Task to complete: Leave out the lines before the one with "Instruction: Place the"; output that line and all remaining lines of the records exactly.

+++ Data for analysis +++

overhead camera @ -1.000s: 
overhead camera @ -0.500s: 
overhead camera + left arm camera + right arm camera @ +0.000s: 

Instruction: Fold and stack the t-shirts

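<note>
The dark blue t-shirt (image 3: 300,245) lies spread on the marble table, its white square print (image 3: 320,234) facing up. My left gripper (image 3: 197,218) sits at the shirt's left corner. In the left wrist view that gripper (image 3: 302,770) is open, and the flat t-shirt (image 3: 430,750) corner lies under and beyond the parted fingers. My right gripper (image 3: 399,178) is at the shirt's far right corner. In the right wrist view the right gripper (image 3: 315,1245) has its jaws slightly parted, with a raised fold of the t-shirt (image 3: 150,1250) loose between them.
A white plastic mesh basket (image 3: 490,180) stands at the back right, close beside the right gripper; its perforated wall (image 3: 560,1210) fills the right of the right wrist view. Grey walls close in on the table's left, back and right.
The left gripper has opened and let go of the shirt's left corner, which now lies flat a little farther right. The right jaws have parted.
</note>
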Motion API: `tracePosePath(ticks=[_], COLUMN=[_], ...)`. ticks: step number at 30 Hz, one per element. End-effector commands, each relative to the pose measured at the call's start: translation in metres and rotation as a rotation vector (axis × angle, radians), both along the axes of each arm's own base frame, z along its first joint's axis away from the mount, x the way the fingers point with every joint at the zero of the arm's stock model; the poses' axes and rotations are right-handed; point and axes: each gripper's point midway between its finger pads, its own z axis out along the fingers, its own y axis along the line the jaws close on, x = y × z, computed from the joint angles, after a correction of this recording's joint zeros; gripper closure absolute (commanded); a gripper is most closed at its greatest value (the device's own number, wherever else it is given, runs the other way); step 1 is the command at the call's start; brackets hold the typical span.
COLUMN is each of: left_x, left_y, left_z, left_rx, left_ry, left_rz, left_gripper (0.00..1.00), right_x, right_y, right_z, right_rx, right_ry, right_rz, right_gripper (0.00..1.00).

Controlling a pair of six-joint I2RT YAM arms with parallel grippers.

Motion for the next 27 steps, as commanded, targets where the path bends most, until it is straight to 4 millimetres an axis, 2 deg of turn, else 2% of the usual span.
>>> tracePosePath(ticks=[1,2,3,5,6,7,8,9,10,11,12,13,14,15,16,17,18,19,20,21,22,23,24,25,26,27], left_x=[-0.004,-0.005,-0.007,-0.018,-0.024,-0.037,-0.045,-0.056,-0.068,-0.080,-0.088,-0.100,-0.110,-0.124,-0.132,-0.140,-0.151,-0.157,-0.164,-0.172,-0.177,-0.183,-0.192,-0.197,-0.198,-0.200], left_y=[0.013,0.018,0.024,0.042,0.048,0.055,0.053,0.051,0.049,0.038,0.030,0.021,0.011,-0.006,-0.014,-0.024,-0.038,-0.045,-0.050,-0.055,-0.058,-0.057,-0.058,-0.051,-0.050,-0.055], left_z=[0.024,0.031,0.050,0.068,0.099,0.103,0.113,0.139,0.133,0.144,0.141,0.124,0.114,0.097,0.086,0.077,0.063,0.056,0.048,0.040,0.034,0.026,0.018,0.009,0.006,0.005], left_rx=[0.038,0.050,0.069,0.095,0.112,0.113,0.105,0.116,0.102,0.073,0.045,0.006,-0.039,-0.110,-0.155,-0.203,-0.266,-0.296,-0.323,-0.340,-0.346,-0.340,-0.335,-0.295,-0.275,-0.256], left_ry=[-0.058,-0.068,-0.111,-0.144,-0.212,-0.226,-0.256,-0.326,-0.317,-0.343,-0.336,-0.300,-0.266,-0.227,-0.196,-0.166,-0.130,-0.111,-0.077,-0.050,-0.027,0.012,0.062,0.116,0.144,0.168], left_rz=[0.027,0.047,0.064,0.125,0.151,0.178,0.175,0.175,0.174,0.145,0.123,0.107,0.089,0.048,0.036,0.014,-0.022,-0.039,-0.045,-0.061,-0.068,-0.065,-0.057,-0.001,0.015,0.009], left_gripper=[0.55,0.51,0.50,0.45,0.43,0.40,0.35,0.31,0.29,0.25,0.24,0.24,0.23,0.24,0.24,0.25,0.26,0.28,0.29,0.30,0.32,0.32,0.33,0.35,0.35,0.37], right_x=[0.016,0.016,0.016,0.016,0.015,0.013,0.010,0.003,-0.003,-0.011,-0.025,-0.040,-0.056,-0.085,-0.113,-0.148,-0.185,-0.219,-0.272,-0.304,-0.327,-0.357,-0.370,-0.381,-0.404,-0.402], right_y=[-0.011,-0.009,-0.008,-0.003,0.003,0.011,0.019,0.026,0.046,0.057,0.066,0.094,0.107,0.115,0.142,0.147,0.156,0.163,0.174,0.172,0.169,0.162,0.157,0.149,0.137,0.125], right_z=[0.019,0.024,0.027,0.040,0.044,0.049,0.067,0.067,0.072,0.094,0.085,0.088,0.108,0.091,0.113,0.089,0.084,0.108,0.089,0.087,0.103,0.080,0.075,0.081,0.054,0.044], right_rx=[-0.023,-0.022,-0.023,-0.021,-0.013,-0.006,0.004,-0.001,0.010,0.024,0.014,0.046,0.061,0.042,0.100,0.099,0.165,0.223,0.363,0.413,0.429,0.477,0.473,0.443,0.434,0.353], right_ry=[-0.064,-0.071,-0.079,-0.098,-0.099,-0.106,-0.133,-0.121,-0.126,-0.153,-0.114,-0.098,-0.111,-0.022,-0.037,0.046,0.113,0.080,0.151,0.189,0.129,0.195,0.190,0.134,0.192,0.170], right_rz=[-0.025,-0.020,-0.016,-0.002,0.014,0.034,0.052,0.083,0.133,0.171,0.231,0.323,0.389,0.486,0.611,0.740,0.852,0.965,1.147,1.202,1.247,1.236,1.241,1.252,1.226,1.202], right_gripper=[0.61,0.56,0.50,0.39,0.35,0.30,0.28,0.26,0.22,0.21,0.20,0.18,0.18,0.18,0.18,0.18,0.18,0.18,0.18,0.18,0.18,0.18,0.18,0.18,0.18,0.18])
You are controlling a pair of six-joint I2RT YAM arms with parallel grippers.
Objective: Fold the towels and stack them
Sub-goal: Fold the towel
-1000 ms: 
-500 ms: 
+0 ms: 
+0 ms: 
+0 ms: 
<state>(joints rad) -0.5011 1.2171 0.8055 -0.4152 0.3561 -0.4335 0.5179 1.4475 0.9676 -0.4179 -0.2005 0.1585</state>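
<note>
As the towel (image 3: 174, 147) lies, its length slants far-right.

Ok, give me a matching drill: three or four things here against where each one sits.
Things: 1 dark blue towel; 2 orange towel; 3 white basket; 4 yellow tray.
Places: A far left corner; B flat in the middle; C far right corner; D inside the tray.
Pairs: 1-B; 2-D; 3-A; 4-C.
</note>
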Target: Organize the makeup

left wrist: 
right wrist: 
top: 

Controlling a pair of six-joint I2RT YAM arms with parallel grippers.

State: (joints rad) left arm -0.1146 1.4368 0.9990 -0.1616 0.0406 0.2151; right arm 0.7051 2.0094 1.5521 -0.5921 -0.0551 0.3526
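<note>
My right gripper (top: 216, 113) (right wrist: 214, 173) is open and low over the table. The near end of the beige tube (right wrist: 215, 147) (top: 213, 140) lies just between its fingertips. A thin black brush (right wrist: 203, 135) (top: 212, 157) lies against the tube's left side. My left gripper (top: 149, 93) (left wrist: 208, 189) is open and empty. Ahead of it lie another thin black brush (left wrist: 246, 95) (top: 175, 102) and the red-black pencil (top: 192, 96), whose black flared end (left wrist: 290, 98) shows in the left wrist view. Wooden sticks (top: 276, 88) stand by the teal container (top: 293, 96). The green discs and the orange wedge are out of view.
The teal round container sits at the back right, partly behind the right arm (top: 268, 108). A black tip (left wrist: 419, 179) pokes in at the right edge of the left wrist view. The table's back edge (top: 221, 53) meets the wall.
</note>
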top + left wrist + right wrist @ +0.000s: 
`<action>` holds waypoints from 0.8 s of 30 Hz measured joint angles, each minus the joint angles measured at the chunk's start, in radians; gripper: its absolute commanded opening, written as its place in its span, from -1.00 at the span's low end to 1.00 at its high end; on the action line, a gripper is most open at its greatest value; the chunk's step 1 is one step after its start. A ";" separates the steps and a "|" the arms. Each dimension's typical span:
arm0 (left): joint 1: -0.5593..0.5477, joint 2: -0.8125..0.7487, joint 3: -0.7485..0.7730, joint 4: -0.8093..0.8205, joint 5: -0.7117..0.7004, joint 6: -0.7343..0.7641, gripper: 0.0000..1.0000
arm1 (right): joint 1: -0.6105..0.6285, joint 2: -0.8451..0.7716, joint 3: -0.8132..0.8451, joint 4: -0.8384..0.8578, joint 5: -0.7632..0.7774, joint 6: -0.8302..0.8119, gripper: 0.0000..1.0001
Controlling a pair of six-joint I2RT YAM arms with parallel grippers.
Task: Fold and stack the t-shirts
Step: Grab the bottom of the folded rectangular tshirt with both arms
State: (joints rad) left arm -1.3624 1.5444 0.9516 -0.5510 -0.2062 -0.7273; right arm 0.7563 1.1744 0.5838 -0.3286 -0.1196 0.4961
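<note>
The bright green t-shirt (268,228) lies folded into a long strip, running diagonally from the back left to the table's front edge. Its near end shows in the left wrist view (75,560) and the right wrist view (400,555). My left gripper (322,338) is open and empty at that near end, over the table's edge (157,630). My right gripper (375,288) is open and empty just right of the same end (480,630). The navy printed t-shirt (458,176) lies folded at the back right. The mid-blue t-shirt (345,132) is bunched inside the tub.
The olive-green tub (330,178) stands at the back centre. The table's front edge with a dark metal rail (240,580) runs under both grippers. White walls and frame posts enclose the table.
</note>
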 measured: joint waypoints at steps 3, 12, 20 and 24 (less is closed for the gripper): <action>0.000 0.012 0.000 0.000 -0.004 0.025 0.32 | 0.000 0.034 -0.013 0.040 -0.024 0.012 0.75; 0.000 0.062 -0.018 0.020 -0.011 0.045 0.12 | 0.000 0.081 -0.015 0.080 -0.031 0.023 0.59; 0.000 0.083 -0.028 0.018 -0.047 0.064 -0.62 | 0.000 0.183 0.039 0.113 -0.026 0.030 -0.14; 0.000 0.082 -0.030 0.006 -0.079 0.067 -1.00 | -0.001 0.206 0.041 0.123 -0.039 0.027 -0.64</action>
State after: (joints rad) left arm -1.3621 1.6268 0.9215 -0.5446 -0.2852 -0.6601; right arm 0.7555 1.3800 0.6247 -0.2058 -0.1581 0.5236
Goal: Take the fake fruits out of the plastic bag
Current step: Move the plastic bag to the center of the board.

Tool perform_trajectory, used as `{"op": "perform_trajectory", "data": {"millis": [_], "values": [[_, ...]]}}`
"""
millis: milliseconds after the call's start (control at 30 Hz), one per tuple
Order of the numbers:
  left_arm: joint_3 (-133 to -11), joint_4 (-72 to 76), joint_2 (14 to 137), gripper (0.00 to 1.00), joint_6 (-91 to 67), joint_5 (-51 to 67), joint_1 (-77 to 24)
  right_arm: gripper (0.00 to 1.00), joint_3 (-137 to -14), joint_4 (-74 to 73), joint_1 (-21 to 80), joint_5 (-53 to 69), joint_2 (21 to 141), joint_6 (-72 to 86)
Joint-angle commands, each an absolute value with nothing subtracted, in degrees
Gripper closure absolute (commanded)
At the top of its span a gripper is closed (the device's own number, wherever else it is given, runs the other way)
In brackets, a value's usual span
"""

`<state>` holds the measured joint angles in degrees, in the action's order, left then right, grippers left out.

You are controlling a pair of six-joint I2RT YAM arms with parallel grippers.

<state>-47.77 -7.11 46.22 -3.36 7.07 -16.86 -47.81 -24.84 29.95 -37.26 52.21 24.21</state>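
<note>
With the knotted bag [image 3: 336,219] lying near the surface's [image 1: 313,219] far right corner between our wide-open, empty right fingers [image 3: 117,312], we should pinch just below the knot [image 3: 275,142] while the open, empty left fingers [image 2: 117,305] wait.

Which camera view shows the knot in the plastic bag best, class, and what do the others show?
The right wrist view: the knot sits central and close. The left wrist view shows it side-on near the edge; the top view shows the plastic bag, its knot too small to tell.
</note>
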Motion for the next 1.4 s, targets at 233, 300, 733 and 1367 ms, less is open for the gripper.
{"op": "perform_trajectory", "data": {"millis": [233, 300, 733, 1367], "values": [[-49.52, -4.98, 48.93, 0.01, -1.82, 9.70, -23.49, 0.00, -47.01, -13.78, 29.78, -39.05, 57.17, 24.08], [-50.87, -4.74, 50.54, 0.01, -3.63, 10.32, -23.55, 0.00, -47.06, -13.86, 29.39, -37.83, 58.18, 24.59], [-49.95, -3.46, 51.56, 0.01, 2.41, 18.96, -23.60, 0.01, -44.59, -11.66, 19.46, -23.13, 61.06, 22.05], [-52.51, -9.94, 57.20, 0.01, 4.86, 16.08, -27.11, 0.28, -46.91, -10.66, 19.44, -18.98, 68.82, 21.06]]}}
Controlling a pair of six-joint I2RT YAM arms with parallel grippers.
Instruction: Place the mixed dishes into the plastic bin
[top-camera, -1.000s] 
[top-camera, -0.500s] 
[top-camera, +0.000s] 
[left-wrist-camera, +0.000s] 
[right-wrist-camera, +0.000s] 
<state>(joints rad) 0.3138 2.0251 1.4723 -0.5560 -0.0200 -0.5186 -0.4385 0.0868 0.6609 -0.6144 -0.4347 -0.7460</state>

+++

Solved problem:
Instruction: Place the mixed dishes into the plastic bin
[top-camera, -1.000s] 
[top-camera, -0.500s] 
[top-camera, +0.000s] 
[left-wrist-camera, +0.000s] 
[right-wrist-camera, +0.000s] 
<state>(joints rad) 0.3138 2.0251 1.4723 -0.5560 -0.0200 -0.5186 -0.4385 0.0868 0.6609 -0.6144 -0.4347 -0.7460</state>

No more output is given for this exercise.